Brant William O, Rajimwale Ashok, Lovell Mark A, Travers Sharon H, Furness Peter D, Sorensen Mathew, Oottamasathien Siam, Koyle Martin A
Department of Urology, University of California, San Francisco, San Francisco, California 94143-0738, USA.
J Urol. 2006 May;175(5):1858-60. doi: 10.1016/S0022-5347(05)00932-8.
The presence of a Y chromosome in the extrascrotal gonad of patients with intersex disorders has been associated with a high risk of GB and, potentially, GCT. Recently, modern sophisticated genotyping has revealed a subgroup of TS cases with a mosaic karyotype expressing a Y chromosome. We sought to evaluate this group of patients and address their risk of gonadoblastoma.
We reviewed the records and genotyping of all females newly diagnosed with TS between 1990 and 2002 at Children's Hospital in Denver. All patients with TS and Y chromosome mosaicism underwent gonadectomy, and the specimens were evaluated for the presence of gonadoblastoma on histological analysis and to identify Y chromosome on genotyping.
A total of 192 girls with a clinical diagnosis of TS were identified between January 1990 and December 2002. Seven records were unavailable and 19 patients did not have karyotypic analyses available in the hospital charts. Of the remaining 166 patients 67 exhibited mosaic cell lines, of whom 8 had 45,X0/46,XY mosaic pattern and 59 had mosaic patterns without Y chromosomal elements. All 8 patients with Y mosaicism underwent uneventful laparoscopic gonadectomy on an outpatient basis. One patient observed to have bilateral dysgenetic gonads after gonadectomy was excluded from the study. Gonadoblastoma (bilateral 2 patients, unilateral 1) was detected in 3 of 7 patients (43%) with Y mosaicism.

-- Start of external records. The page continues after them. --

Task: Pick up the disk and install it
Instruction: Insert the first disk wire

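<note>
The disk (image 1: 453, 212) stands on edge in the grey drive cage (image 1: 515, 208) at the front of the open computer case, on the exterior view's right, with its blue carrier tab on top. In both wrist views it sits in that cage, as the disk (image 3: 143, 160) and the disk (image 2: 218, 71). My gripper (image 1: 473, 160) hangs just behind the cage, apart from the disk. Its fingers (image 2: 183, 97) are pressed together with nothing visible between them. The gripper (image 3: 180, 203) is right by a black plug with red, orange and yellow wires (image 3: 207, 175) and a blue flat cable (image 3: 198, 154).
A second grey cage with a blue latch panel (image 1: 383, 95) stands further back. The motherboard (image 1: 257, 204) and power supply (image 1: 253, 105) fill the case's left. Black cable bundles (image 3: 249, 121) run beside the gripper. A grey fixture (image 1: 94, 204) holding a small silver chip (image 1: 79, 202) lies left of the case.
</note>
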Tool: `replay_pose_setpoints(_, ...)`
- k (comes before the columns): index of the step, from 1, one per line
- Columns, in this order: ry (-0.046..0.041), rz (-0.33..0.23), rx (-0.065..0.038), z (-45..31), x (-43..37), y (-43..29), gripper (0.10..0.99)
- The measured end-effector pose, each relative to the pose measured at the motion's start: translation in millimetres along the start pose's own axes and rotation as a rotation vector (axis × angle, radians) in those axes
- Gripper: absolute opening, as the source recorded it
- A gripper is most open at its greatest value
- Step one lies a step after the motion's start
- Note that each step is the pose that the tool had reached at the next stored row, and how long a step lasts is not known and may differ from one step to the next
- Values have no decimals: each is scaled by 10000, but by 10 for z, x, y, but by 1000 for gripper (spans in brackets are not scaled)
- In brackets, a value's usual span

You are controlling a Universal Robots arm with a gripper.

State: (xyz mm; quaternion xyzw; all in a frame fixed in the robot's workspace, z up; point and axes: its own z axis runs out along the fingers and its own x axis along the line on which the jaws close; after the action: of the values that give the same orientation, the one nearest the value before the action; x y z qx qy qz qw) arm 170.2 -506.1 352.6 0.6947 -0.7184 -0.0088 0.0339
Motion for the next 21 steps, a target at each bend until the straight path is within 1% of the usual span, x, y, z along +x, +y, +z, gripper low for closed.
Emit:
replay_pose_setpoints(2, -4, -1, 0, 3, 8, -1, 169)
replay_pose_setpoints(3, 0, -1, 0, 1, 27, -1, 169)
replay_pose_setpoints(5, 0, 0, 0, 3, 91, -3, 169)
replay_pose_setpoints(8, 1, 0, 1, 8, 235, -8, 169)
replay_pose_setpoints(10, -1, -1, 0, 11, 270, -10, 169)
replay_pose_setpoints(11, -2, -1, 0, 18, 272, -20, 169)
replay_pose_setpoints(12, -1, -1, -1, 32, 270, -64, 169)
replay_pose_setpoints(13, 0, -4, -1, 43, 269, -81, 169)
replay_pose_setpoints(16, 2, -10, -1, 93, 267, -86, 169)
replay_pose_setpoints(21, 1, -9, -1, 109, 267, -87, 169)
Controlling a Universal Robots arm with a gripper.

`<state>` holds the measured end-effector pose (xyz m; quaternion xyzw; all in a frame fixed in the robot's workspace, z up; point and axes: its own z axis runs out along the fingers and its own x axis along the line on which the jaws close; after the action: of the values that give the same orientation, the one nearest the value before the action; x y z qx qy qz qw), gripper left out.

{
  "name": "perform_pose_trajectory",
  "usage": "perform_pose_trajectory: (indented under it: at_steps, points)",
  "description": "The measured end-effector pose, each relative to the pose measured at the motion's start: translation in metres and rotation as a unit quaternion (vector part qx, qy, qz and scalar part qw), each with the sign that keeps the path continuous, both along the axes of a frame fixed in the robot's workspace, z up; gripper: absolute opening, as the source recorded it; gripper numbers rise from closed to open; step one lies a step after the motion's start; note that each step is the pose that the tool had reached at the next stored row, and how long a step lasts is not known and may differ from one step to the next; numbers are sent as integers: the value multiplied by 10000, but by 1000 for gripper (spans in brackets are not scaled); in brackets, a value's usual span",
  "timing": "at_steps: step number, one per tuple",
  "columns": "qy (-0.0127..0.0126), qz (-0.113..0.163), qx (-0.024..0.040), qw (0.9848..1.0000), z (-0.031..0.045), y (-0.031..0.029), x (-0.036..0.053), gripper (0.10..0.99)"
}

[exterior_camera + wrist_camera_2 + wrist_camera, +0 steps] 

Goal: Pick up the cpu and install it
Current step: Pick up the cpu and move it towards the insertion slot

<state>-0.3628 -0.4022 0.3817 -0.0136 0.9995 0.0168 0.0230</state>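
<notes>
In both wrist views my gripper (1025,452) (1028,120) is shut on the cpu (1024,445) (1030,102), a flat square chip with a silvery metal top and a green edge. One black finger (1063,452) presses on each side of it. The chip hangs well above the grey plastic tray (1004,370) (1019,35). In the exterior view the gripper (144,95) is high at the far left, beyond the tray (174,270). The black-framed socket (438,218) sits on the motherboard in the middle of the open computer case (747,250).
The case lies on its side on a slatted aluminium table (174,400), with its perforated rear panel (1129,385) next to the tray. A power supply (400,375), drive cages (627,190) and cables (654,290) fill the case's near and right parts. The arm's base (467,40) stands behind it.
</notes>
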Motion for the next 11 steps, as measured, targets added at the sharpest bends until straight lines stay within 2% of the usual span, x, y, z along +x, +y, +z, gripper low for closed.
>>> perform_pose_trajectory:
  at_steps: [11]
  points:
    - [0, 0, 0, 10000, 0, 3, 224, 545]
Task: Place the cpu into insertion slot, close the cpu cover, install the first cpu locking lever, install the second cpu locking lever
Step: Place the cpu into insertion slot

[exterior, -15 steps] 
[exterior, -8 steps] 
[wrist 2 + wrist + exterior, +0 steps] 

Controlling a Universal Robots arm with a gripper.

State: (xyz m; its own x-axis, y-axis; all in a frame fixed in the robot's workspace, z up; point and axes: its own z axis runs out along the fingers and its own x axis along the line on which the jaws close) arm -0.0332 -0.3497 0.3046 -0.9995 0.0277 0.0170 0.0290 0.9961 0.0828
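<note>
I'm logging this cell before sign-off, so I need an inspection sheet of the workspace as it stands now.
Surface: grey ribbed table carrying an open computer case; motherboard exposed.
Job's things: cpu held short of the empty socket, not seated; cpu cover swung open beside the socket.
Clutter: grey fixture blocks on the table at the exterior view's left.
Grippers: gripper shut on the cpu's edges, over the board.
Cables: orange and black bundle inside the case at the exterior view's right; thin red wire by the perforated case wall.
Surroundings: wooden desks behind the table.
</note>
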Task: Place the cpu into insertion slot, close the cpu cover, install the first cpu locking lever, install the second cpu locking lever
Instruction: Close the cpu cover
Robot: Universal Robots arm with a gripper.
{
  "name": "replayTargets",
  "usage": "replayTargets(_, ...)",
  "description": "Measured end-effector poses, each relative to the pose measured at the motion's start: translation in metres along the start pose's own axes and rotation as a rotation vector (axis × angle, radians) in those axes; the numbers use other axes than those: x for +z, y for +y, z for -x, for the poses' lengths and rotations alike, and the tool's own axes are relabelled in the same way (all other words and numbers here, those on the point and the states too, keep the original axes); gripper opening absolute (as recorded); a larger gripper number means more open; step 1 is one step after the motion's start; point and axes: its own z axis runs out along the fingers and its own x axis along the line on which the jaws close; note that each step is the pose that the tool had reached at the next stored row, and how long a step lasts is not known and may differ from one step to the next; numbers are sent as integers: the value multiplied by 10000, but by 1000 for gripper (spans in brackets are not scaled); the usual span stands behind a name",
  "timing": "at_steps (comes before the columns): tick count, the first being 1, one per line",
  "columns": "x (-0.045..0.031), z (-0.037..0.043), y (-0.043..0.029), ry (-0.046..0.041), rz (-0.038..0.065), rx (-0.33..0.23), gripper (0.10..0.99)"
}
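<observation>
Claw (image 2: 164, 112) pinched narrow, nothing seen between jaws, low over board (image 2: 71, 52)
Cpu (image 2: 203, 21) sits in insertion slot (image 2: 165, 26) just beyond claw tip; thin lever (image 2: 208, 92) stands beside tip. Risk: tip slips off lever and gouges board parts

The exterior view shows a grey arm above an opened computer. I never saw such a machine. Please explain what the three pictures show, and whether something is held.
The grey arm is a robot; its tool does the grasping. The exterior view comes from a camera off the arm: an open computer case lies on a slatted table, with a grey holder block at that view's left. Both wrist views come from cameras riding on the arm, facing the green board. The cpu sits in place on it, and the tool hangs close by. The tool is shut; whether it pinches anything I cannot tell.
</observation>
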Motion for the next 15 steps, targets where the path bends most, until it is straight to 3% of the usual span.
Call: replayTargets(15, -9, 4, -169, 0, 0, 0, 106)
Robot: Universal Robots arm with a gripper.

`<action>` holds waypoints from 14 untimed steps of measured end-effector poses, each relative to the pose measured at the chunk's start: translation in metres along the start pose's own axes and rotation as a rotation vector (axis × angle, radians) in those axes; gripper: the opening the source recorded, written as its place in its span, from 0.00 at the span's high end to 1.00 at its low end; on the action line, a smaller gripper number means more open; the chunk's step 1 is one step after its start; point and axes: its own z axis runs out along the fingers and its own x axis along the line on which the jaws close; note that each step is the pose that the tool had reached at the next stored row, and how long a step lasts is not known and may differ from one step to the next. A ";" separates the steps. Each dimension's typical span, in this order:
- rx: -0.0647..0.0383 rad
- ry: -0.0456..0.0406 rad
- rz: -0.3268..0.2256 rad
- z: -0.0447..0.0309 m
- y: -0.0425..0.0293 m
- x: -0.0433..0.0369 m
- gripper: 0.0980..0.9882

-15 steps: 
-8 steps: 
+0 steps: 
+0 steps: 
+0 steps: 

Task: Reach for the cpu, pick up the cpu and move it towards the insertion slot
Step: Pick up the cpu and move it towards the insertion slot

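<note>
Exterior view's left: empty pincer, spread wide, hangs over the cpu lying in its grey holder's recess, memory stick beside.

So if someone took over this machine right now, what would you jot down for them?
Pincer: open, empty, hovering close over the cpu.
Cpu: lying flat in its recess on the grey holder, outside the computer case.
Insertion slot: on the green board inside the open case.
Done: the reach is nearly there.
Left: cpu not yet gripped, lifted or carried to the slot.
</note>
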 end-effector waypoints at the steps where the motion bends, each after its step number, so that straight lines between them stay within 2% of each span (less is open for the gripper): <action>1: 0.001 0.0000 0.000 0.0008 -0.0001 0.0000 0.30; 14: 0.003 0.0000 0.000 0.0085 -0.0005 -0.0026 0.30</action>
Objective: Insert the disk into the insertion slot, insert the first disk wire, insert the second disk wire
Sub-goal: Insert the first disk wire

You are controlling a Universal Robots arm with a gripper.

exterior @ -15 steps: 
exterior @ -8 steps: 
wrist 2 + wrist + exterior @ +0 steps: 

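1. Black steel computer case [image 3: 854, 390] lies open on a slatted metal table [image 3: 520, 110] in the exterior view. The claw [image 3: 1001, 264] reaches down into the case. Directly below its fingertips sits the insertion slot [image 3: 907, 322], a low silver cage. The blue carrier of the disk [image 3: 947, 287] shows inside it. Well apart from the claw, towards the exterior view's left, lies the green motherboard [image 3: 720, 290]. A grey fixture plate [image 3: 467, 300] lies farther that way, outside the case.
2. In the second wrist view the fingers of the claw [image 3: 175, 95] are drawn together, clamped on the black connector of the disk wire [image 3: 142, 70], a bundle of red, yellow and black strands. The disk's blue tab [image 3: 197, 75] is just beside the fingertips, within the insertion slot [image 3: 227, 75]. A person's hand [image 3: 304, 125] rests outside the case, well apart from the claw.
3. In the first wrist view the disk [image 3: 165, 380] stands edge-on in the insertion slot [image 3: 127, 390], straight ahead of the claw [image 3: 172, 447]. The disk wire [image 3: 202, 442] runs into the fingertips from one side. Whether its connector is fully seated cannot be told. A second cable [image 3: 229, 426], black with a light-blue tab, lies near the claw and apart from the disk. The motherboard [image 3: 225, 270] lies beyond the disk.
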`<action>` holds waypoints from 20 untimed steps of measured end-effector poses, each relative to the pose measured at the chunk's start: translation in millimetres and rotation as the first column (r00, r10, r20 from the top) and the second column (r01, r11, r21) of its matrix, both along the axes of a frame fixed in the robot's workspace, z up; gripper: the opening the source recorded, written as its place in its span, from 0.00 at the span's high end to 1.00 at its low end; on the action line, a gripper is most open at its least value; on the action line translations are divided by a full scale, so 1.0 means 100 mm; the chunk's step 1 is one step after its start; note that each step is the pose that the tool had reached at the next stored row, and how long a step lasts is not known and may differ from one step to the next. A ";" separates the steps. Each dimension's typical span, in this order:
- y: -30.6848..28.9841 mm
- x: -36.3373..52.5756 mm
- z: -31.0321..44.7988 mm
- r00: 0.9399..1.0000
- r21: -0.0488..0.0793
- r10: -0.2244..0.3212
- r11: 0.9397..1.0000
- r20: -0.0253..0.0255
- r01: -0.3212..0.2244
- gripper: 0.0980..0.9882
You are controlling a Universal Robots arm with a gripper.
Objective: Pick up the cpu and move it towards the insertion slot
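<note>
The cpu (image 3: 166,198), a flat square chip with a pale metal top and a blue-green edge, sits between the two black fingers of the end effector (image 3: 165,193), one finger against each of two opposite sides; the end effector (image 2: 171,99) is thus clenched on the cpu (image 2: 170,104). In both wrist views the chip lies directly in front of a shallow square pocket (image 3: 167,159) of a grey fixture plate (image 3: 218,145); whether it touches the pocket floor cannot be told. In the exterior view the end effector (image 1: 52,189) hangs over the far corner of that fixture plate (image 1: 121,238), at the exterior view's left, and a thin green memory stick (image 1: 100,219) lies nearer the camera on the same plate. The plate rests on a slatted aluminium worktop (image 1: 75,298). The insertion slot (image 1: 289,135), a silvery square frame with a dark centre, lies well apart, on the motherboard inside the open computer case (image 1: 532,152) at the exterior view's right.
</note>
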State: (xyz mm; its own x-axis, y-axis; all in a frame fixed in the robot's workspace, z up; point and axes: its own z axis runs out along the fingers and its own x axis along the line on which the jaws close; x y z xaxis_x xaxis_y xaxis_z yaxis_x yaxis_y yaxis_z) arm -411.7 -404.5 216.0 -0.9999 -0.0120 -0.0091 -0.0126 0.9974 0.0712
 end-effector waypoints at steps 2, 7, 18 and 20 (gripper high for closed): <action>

In our series 4.8% of evaluable patients with TS carried a 45,X0/46,XY karyotype. Gonadoblastoma can be evident even at an early age in streak gonads with Y mosaicism and may be bilateral. We recommend prophylactic laparoscopic gonadectomy of streak gonads in patients with TS who carry a Y mosaic genotype, because fertility is not an issue, surgical morbidity is minor and there may be a high potential for malignant transformation of gonadoblastomas in this population.
两性畸形患者阴囊外性腺中存在Y染色体与发生性腺母细胞瘤(GB)及潜在的生殖细胞肿瘤(GCT)的高风险相关。最近,先进的现代基因分型揭示了一小部分具有表达Y染色体的嵌合核型的特纳综合征(TS)病例。我们试图评估这组患者并探讨他们发生性腺母细胞瘤的风险。
我们回顾了1990年至2002年期间在丹佛儿童医院新诊断为TS的所有女性患者的记录和基因分型。所有患有TS和Y染色体嵌合的患者均接受了性腺切除术,并对标本进行组织学分析以评估是否存在性腺母细胞瘤,并通过基因分型鉴定Y染色体。
1990年1月至2002年12月期间共确定了192例临床诊断为TS的女孩。7份记录缺失,19例患者的医院病历中没有核型分析结果。在其余166例患者中,67例表现出嵌合细胞系,其中8例具有45,X0/46,XY嵌合模式,59例具有无Y染色体成分的嵌合模式。所有8例Y染色体嵌合的患者均在门诊顺利接受了腹腔镜性腺切除术。1例在性腺切除术后被观察到双侧性腺发育不全的患者被排除在研究之外。在7例Y染色体嵌合的患者中,有3例(43%)检测到性腺母细胞瘤(双侧2例,单侧1例)。
在我们的系列研究中,4.8%可评估的TS患者携带45,X0/46,XY核型。在具有Y染色体嵌合的条索状性腺中,性腺母细胞瘤甚至在早期就可能明显,并且可能是双侧的。我们建议对携带Y染色体嵌合基因型的TS患者进行预防性腹腔镜条索状性腺切除术,因为生育不是问题,手术并发症少,并且该人群中性腺母细胞瘤发生恶性转化的可能性可能很高。